How to prevent a race condition when multiple processes attempt to write to and then read from a file at the same time
我有以下代码(为了清楚起见,简化了代码):
1 2 3 4 5 6 7 8 9 10 11 12 13 14 15 16 17 18 19 20 21 22 23 24 25 26 27 28 29 | import os import errno import imp lib_dir = os.path.expanduser('~/.brian/cython_extensions') module_name = '_cython_magic_5' module_path = os.path.join(lib_dir, module_name + '.so') code = 'some code' have_module = os.path.isfile(module_path) if not have_module: pyx_file = os.path.join(lib_dir, module_name + '.pyx') # THIS IS WHERE EACH PROCESS TRIES TO WRITE TO THE FILE. THE CODE HERE # PREVENTS A RACE CONDITION. try: fd = os.open(pyx_file, os.O_CREAT | os.O_EXCL | os.O_WRONLY) except OSError as e: if e.errno == errno.EEXIST: pass else: raise else: os.fdopen(fd, 'w').write(code) # THIS IS WHERE EACH PROCESS TRIES TO READ FROM THE FILE. CURRENTLY THERE IS A # RACE CONDITION. module = imp.load_dynamic(module_name, module_path) |
(上面的一些代码是从这个答案中借用的。)
当同时运行多个进程时,此代码只会导致一个进程打开并写入
避免这些错误的最佳方法是什么?一种想法是让进程在一段时间内一直尝试导入
这样做的方法是每次打开一个专用锁。

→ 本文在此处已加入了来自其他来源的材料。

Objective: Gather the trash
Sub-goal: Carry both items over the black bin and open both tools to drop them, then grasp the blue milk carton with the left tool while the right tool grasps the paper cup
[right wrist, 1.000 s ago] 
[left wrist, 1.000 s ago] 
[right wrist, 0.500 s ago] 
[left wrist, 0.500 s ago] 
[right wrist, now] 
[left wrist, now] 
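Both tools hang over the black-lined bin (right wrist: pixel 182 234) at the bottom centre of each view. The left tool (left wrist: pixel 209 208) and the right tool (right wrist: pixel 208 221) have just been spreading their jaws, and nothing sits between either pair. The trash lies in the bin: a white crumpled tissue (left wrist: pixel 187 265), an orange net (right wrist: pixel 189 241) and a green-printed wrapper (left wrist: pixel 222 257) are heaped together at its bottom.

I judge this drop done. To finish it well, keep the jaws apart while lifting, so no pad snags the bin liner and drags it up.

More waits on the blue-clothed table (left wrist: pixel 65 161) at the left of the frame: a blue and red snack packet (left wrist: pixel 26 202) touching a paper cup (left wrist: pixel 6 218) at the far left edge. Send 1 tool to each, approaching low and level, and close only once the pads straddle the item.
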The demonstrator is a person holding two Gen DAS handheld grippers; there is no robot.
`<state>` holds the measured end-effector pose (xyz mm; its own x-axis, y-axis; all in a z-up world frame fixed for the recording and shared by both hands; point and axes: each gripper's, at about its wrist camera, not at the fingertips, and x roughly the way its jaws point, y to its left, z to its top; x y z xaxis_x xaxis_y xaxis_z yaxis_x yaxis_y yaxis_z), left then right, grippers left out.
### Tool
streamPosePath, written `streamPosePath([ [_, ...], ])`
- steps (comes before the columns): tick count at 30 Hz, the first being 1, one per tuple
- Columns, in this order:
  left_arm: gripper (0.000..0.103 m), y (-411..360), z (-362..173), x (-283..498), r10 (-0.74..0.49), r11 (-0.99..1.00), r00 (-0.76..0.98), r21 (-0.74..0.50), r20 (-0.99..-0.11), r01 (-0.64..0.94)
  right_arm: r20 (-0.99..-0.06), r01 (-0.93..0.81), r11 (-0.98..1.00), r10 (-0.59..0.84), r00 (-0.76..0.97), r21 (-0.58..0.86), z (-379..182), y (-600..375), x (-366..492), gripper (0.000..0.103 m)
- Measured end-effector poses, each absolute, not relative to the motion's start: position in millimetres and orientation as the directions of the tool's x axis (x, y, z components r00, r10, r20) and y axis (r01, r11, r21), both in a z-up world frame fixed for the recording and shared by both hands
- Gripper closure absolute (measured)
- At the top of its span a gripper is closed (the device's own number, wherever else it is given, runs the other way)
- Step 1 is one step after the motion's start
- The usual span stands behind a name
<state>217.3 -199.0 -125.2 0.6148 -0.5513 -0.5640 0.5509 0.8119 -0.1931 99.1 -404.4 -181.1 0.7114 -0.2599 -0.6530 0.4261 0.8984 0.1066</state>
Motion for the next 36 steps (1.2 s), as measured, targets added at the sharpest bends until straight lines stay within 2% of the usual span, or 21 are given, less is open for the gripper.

写入程序在写入数据时持有锁,而读卡器将一直阻塞,直到写入程序使用fdclose调用释放锁为止。当然,如果文件已部分写入并且写入过程异常退出,这将失败,因此,如果模块无法加载,则应显示删除文件的适当错误:
1 2 3 4 5 6 7 8 9 10 11 12 13 14 15 16 17 18 19 20 21 22 23 24 25 26 27 28 29 | import os import fcntl as F def load_module(): pyx_file = os.path.join(lib_dir, module_name + '.pyx') try: # Try and create/open the file only if it doesn't exist. fd = os.open(pyx_file, os.O_CREAT | os.O_EXCL | os.O_WRONLY): # Lock the file exclusively to notify other processes we're writing still. F.flock(fd, F.LOCK_EX) with os.fdopen(fd, 'w') as f: f.write(code) except OSError as e: # If the error wasn't EEXIST we should raise it. if e.errno != errno.EEXIST: raise # The file existed, so let's open it for reading and then try and # lock it. This will block on the LOCK_EX above if it's held by # the writing process. with file(pyx_file,"r") as f: F.flock(f, F.LOCK_EX) return imp.load_dynamic(module_name, module_path) module = load_module() |
每次访问文件时,使用pid->strike>an empty file to lock every you access a file.
示例用法:
1 2 3 4 5 6 7 8 9 | from mercurial import error, lock try: l = lock.lock("/tmp/{0}.lock".format(FILENAME), timeout=600) # wait at most 10 minutes # do something except error.LockHeld: # couldn't take the lock else: l.release() |
源:python:用于创建基于pid的锁文件的模块?
这会给你一个大概的想法。这种方法被用于OO、VIM和其他应用中。